*DIRECTIONS FOR THIS TASK*: Type out the data below in its entirety, exactly as given.

=== Begin Enclosure ===

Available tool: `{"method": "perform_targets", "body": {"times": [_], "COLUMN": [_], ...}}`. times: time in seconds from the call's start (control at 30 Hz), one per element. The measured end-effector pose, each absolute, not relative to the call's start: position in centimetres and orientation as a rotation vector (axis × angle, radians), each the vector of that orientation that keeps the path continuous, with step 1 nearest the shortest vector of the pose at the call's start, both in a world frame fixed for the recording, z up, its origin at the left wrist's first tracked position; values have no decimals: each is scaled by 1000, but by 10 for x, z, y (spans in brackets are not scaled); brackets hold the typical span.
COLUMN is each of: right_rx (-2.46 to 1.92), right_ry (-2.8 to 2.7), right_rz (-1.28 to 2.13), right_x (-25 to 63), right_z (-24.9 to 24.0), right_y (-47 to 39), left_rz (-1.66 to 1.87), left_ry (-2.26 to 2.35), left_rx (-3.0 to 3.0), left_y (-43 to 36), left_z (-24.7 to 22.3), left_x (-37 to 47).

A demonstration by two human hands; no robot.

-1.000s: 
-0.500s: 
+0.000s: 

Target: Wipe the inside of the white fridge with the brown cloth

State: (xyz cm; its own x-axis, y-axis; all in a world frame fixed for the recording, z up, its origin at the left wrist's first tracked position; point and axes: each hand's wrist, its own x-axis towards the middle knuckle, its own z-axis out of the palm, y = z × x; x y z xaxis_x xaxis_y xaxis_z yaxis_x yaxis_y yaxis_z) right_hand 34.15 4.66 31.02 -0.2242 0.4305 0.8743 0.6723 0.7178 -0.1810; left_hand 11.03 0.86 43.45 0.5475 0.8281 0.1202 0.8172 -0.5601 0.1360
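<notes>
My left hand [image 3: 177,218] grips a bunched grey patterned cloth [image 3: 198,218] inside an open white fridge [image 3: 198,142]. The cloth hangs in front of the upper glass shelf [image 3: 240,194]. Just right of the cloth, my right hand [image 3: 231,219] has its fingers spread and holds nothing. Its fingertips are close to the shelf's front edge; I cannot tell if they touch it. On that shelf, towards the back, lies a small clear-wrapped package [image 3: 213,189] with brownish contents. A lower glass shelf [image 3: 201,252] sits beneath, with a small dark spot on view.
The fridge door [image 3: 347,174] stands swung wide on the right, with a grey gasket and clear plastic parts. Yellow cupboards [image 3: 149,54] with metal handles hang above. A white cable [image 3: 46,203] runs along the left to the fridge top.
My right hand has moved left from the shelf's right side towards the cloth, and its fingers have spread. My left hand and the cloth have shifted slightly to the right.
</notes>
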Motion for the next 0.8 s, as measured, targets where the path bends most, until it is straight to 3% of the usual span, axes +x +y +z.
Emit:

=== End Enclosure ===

*ANSWER AREA*:
Available tool: `{"method": "perform_targets", "body": {"times": [_], "COLUMN": [_], ...}}`. times: time in seconds from the call's start (control at 30 Hz), one per element. The measured end-effector pose, each absolute, not relative to the call's start: position in centimetres and orientation as a rotation vector (axis × angle, radians), each the vector of that orientation that keeps the path continuous, with step 1 nearest the shortest vector of the pose at the call's start, both in a world frame fixed for the recording, z up, its origin at the left wrist's first tracked position; values have no decimals: each is scaled by 1000, but by 10 for x, z, y (spans in brackets are not scaled); brackets hold the typical span.
COLUMN is each of: right_rx (-2.46 to 1.92), right_ry (-2.8 to 2.7), right_rz (-1.28 to 2.13), right_x (-25 to 63), right_z (-24.9 to 24.0), right_y (-47 to 39), left_rz (-1.66 to 1.87), left_ry (-2.26 to 2.35), left_rx (-3.0 to 3.0), left_y (-43 to 36), left_z (-24.7 to 22.3), left_x (-37 to 47).

A demonstration by two human hands; no robot.

-1.000s: 
-0.500s: 
+0.000s: 

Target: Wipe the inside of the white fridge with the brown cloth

State: (xyz cm; its own x-axis, y-axis; all in a world frame fixed for the recording, z up, its origin at the left wrist's first tracked position; point and axes: each hand's wrist, its own x-axis towards the middle knuckle, its own z-axis out of the palm, y = z × x; x y z xaxis_x xaxis_y xaxis_z yaxis_x yaxis_y yaxis_z) right_hand 34.15 4.66 31.02 -0.2242 0.4305 0.8743 0.6723 0.7178 -0.1810; left_hand 11.03 0.86 43.45 0.5475 0.8281 0.1202 0.8172 -0.5601 0.1360
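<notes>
My left hand [image 3: 177,218] grips a bunched grey patterned cloth [image 3: 198,218] inside an open white fridge [image 3: 198,142]. The cloth hangs in front of the upper glass shelf [image 3: 240,194]. Just right of the cloth, my right hand [image 3: 231,219] has its fingers spread and holds nothing. Its fingertips are close to the shelf's front edge; I cannot tell if they touch it. On that shelf, towards the back, lies a small clear-wrapped package [image 3: 213,189] with brownish contents. A lower glass shelf [image 3: 201,252] sits beneath, with a small dark spot on view.
The fridge door [image 3: 347,174] stands swung wide on the right, with a grey gasket and clear plastic parts. Yellow cupboards [image 3: 149,54] with metal handles hang above. A white cable [image 3: 46,203] runs along the left to the fridge top.
My right hand has moved left from the shelf's right side towards the cloth, and its fingers have spread. My left hand and the cloth have shifted slightly to the right.
</notes>
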Motion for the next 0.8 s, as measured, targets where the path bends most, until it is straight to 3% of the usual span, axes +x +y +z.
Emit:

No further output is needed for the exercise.